Richardson Orders 'Full Investigation' at Paducah
(CNSNews.com) - Energy Secretary Bill Richardson had ordered a full investigation into allegations that past activities at the Gaseous Diffusion Plant at Paducah, Kentucky had endangered the health of employees and the public, the Energy Department told CNSNews.com.
"I am determined to uncover more about what actually occurred, who was responsible and what must be done to assure that it never happens again," Richardson said in a statement earlier this month.
"I want to assure the former and current workers and the Paducah community that we are aggressively working to answer their questions and concerns," Richardson said.
The probe was launched after reports of contamination and sloppy waste management at the plant, including worker exposure to plutonium and other highly radioactive material.
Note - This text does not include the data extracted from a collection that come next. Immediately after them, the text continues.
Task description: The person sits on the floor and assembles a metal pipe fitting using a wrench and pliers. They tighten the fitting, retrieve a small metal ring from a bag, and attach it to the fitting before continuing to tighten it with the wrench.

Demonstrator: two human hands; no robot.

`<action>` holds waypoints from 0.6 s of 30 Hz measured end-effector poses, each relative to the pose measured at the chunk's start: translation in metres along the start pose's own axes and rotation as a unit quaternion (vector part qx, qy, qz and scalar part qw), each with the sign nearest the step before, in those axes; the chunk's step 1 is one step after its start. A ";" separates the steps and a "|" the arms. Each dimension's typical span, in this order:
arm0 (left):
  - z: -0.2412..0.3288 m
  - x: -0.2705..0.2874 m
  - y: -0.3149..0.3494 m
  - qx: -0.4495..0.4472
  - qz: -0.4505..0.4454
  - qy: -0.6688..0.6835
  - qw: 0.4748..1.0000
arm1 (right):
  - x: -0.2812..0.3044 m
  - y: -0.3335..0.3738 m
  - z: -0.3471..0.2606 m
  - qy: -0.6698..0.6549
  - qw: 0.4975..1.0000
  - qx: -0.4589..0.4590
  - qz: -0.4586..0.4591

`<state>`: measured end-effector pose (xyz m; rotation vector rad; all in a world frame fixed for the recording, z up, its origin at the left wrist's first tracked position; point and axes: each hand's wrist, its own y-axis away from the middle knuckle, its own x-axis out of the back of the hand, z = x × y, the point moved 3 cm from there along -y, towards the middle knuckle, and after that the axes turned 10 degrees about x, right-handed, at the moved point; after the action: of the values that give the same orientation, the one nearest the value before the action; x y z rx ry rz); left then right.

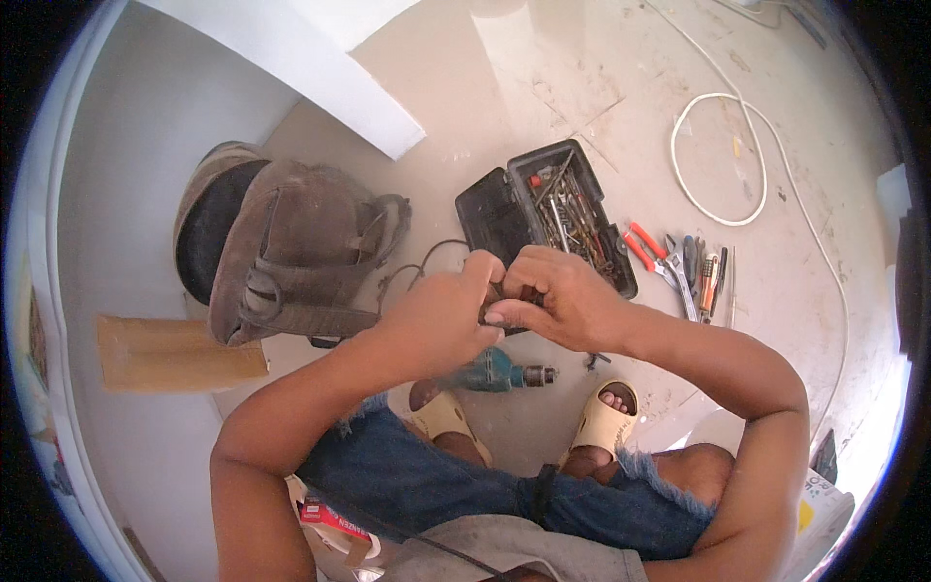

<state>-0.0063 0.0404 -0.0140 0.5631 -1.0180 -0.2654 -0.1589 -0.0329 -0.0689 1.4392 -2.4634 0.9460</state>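
My left hand point(446, 315) and my right hand point(558, 301) meet in front of me, fingers curled inward. Between them is a small dark piece, mostly hidden by the fingers, so I cannot make out what it is. Below my left hand, a teal power drill point(493, 371) lies on the floor with its metal chuck pointing right. A small dark chuck key point(598, 360) rests right of the chuck. Just beyond my hands stands an open black toolbox point(572, 147), filled with a jumble of bits and small metal tools.
Right of the toolbox lie red-handled pliers point(640, 247), an adjustable wrench point(682, 281) and several screwdrivers point(711, 281). A brown tool bag point(310, 233) stands at the left near a cardboard piece point(179, 354). White cable point(676, 160) loops across the far right floor. A black cord point(422, 267) curves beside my left hand.
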 end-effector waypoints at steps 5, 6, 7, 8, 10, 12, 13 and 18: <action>-0.006 0.000 0.003 -0.011 -0.003 -0.020 1.000 | -0.009 0.004 0.000 -0.058 0.998 0.006 0.008; -0.006 0.000 0.003 -0.004 -0.011 -0.027 1.000 | -0.013 0.006 0.002 -0.060 0.998 0.014 0.013; -0.005 0.000 0.003 0.000 -0.017 -0.024 1.000 | -0.014 0.007 0.002 -0.061 0.998 0.022 0.017; -0.003 0.000 0.002 0.004 -0.023 -0.022 0.999 | -0.014 0.008 0.002 -0.053 0.998 0.028 0.016; -0.006 -0.002 0.002 -0.002 -0.018 -0.017 1.000 | -0.014 0.008 0.001 -0.041 0.998 0.043 0.015; -0.010 -0.006 0.000 -0.025 0.000 -0.008 1.000 | -0.011 0.008 -0.005 -0.065 0.997 -0.018 0.031; -0.010 -0.006 0.000 -0.014 -0.008 0.003 1.000 | -0.010 0.008 -0.007 -0.078 0.995 -0.048 0.039; -0.014 -0.008 -0.002 -0.029 -0.008 -0.002 1.000 | -0.010 0.009 0.008 -0.074 0.997 -0.018 0.007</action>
<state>0.0020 0.0474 -0.0264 0.5174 -1.0080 -0.3090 -0.1595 -0.0269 -0.0840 1.5352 -2.5818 0.8216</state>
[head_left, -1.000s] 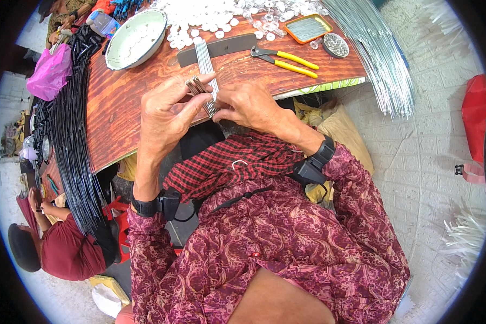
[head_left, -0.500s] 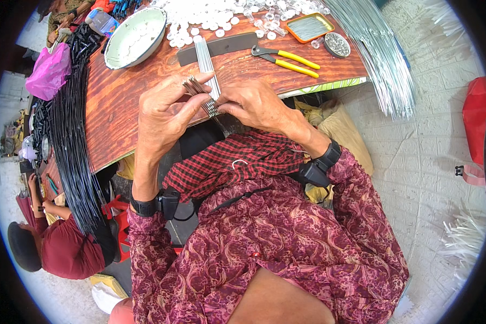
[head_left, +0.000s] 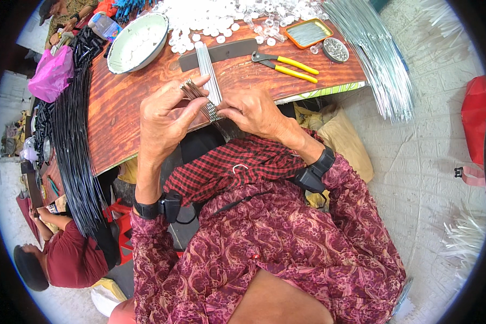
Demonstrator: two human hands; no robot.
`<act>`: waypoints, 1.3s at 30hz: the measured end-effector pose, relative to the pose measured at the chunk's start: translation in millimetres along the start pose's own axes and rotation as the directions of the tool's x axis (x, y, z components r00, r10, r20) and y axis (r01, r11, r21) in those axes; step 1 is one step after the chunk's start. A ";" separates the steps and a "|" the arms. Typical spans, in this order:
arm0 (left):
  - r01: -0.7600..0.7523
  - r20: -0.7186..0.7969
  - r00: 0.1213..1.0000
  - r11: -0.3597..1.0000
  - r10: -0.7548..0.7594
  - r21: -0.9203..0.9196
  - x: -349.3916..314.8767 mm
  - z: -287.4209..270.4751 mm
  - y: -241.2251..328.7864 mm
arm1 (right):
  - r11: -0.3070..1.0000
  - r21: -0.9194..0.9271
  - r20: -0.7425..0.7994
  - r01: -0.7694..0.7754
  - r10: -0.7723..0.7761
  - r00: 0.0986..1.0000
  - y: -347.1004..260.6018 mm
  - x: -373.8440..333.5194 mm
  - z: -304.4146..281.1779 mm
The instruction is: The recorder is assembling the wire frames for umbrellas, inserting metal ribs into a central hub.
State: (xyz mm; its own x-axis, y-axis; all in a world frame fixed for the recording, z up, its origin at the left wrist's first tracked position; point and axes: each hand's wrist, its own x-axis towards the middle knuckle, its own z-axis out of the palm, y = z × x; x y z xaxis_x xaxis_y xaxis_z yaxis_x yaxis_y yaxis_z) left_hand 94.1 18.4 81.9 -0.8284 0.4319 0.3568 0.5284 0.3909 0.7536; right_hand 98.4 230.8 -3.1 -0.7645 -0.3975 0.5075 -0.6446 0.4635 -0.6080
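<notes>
My left hand is closed round a small bundle of thin metal rods, held slantwise between thumb and fingers above the table's near edge. My right hand is pinched shut against the bundle's lower end, thumb and forefinger pressed together. Whatever lies between those fingertips is too small to make out. Just beyond my hands, a row of straight silver rods lies on the table, crossing a dark flat bar.
Yellow-handled pliers lie at the right, near a dish of small metal pieces and an orange-rimmed tray. White discs cover the far side. Long silver wires and black wires overhang the table. A co-worker sits at left.
My hands keep nearly the same hold on the bundle, the right fingers shifting only slightly. The whole view has moved a little, and the co-worker's arms have changed position.
</notes>
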 end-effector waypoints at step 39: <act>0.013 -0.094 0.996 1.000 -0.011 0.025 1.0 6.7 -4.6 | 0.996 0.093 -0.095 -0.015 0.024 0.995 1.1 -3.4 7.4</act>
State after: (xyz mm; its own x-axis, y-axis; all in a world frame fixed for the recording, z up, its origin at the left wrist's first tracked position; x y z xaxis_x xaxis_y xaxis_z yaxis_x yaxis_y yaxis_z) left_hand 92.1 22.5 75.1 -0.8478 0.3496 0.3987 0.5219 0.4170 0.7441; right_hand 100.3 226.9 -10.0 -0.7771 -0.3090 0.5483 -0.6293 0.3941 -0.6698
However, contract workers chanced upon a radioactive ooze seeping from the ground near an abandoned sanitary landfill at the Gaseous Diffusion Plant in Paducah on July 15 while they were preparing to install wells to monitor another possible contaminated site near the landfill, The Washington Post reported Sunday.
Department of Energy officials fenced off the site and reported the discovery to Kentucky's environmental regulators. Federal officials confirmed that the radioactive ooze found outside the uranium enrichment plant led workers to a dumping ground for radioactive debris.
Radioactivity readings were hundreds of times above levels found naturally in soil and almost nine times higher than the plant's "action level," which would trigger immediate action to seal contaminated areas inside the plant.
Lab tests confirmed the presence of uranium and technetium, a radioactive metal that travels quickly through soil.
The find appears to corroborate an allegation filed in a worker lawsuit that radioactive material was dumped outside the plant in areas within easy reach of the public.
The suit by workers and an environmental group says contaminated debris streamed out of the plant for years. Some was allegedly dumped in woods and abandoned buildings in a state wildlife area. But other waste was transported to a state-licensed landfill authorized to accept only non-hazardous trash, the suit contends.
Both the Energy Department and the plant's current manager, U.S. Enrichment Corporation, have contended that they are unaware of radioactive waste going into the sanitary landfill.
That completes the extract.